Renováveis representam um terço do consumo português

Renováveis representam um terço do consumo português

 

Lusa/AO Online   Economia   4 de Dez de 2009, 07:44

Um terço da electricidade consumida em Portugal até final de Outubro foi produzida através de fontes renováveis (hídrica e eólica), indicam dados oficiais da REN, apesar de, com a metodologia utilizada pelo Governo, o valor chegar aos 45,2 por cento.

A diferença explica-se pela metodologia utilizada, que nas contas do Governo se baseia no ano de 1997, que foi especialmente favorável a Portugal porque foi um ano propício às renováveis devido à forte utilização das barragens por ter chovido muito.

Até ao final de Outubro, o consumo de electricidade foi de 40,931 gigawatts/hora, dos quais 6,059 Gwh produzidos a partir de hídricas (grandes barragens) e 7,470 gwh de eólicas.

Ou seja, os 13,529 Gwh produzidos a partir da hídrica, da eólica e da energia solar até Outubro representam 33,05 por cento do total consumido em Portugal, onde os 20,519 GWh produzidos em centrais térmicas (fuelóleo, gás natural e carvão) representam a "parte de leão".

No entanto, esta percentagem de renováveis é diferente usando várias metodologias. Os 33,05 por cento têm de ser ajustados ao factor hidraulicidade, ou seja, levar em conta se estamos num ano muito seco (pouca chuva, logo menor utilização das barragens) ou num ano húmido.

Os dados da REN indicam que o Índice de Produtibilidade Hidroeléctrica acumulado nos primeiros 10 meses do ano é de 0,67, um ano seco já que um ano de hidraulicidade média tem um índice 1,0.

Assim, ajustando ao ano médio a percentagem de renováveis na produção eléctrica este ano seria de 40 por cento.

A metodologia seguida pelo Governo e por agências como a Direcção-Geral de Energia e Geologia (DGEG) dá percentagens diferentes. O director-Geral da Direcção-Geral de Energia e Geologia (DGEG), José Perdigoto, explicou à Lusa porquê.
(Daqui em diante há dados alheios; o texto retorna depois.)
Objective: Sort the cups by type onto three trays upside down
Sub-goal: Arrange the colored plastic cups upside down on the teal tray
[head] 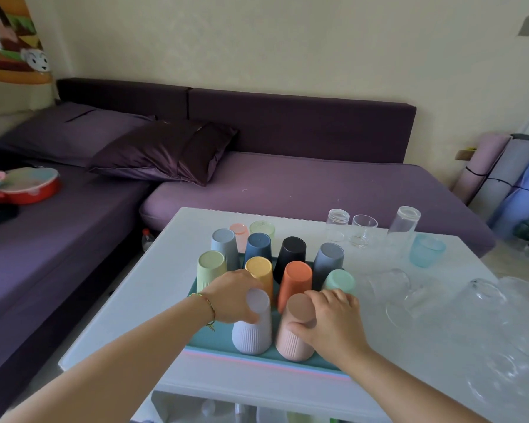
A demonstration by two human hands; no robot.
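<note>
1. tray: teal, on a white table, stacked on what look like other trays; pink and pale blue edges show under its near rim.
2. left hand: fingers curled round the top of the lilac cup, thumb on its near side. the cup stands upside down at the tray's near edge, left of centre.
3. right hand: gripping the pink cup, thumb in front and fingers wrapped behind. this cup is also upside down at the tray's near edge, just right of the lilac cup.
4. middle of tray, all inverted: pale green cup, yellow cup, orange cup, mint cup.
5. far side of tray, all inverted: grey-blue cup, navy cup, black cup, slate cup.
6. just beyond the tray's far edge: a peach tumbler and a green tumbler, both translucent.
7. right of the tray: clear glasses on the table, some upright and some lying over; among them a blue tumbler. the nearest ones are too blurred to count.
8. thin bracelet on the left wrist.
</note>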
"A questão nasce com a primeira directiva europeia das renováveis, em 2001. A base de partida escolhida para todos os países, incluindo Portugal, foi o ano de 1997, que tinha um índice de hidraulicidade de 1,22", afirmou José Perdigoto.
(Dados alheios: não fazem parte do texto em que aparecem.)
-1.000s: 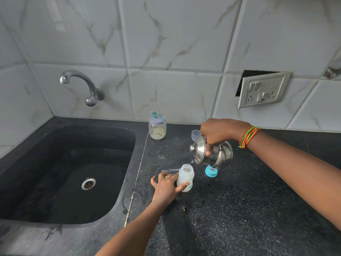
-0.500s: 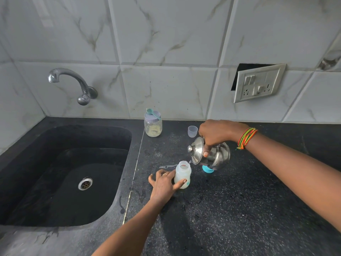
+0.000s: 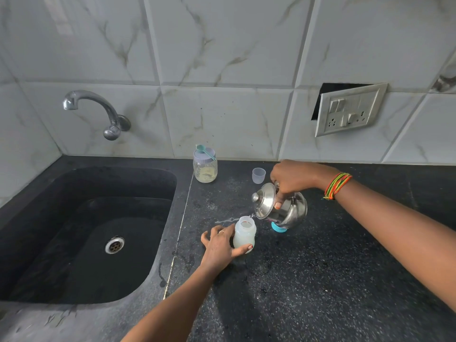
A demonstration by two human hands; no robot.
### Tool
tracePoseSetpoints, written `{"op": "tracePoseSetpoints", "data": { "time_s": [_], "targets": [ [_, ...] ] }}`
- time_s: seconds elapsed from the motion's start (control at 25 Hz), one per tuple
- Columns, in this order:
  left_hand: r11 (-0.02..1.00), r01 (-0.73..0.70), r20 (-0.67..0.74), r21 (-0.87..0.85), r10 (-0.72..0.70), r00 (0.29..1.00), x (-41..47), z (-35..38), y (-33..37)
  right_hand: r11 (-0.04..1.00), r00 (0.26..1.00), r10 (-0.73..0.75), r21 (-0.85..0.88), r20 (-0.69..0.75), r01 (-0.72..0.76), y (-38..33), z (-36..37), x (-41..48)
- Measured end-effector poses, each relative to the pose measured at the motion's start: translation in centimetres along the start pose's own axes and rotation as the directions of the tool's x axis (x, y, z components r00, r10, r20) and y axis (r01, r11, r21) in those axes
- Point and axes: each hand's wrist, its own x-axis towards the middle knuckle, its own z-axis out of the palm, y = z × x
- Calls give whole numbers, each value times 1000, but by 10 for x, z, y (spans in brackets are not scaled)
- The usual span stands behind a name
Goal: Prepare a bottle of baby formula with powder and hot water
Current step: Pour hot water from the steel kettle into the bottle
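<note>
Left fingers: thumb [image 3: 243, 249] and forefinger wrap the lower body of the baby bottle [image 3: 244, 235]; the other fingers are spread flat on the countertop [image 3: 308, 280].
Left hand [image 3: 218, 245]: rests on the counter just left of the bottle, steadying it upright; a ring shows on one finger.
Right fingers: closed around the handle at the top of the steel kettle [image 3: 281, 206]; the thumb tip presses against its side beside the lid.
Right hand [image 3: 293, 177]: grips the kettle from above and holds it tilted to the left, its spout just over the bottle's open mouth; coloured thread bands [image 3: 336, 185] circle the wrist.
Baby bottle: open, uncapped, standing on the dark speckled counter between the two hands; cloudy pale liquid fills the lower part.
Kettle lid: hinged partly open, knob pointing left.
Blue cap [image 3: 278, 227]: on the counter under the kettle, mostly hidden by it.
Small clear cup [image 3: 258, 175]: upright on the counter behind the kettle, apart from it.
Powder jar [image 3: 205, 169]: near the wall, with a teal scoop [image 3: 206, 151] lying across its lid.
Spill: a thin wet streak on the counter just behind the bottle.
Sink [image 3: 49, 183]: black basin to the left, tap [image 3: 98, 112] on the tiled wall above it.
Switch plate [image 3: 350, 109]: on the wall at right, hanging askew.
</note>
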Motion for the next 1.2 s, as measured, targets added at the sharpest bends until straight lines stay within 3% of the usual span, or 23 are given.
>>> {"op": "tracePoseSetpoints", "data": {
  "time_s": [0.12,0.24,0.44,0.64,0.88,1.0,1.12,1.2],
  "targets": [
    [995,-28,14,-94,29,999,3,-1,4,994,999,25,104,-29,-22,15,12,-4],
    [990,-45,-16,-130,43,999,7,-1,7,917,991,101,394,-90,-58,36,26,-8],
    [994,-62,-36,-85,60,998,17,-3,4,573,930,333,817,-157,-67,85,49,-5],
    [996,-41,-36,-77,38,999,31,-2,-1,396,764,614,915,-199,-81,119,77,23],
    [998,-51,-10,-38,51,999,47,-6,-1,230,485,855,972,-183,-39,132,103,70],
    [997,-77,-2,10,77,997,52,-4,-3,231,444,881,968,-165,-99,136,112,89],
    [994,-103,15,48,102,995,54,-3,-4,157,385,916,983,-109,-95,139,121,103],
    [991,-119,24,58,117,993,55,-5,-4,155,386,916,984,-110,-85,138,126,107]
  ]
}}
Ou seja, a produção de electricidade pelas barragens portuguesas nesse ano foi 22 por cento superior ao ano médio.

"Assim, para fixar o objectivo [para 2010, que era usar 39 por cento de renováveis], partimos de uma base que já estava empolada e que não correspondia a um ano típico de hidraulicidade média para Portugal", declarou José Perdigoto.

Ajustando ao índice de hidraulicidade do ano de 1997, a percentagem de renováveis de Janeiro a Outubro deste ano seria de 45,2 por cento.

O Governo português entretanto aumentou as suas metas para 45 por cento até 2010 (usando a base de 1997).

"O Governo aumentou, e bem, porque percebeu que - com base nessa metodologia - o que estava a ser feito de eólicas chegava facilmente aos 39 por cento. Foi necessário colocar mais ambição nas metas", considera José Perdigoto.

"No âmbito da nova directiva de renováveis para 2020, que estamos a transpor, a Comissão já quer aplicar uma metodologia comum [a todos os países] que utiliza uma média de hidraulicidade dos últimos 15 anos", explicou.

"Do ponto de vista técnico o mais correcto é usar a série a 15 anos", considerou. Então porque se usa o ano base 1997, contestado pelos ambientalistas? "Achamos que a metodologia que serviu para definir o objectivo tem que ser a mesma utilizada para controlar o seu cumprimento. É uma regra óbvia", concluiu.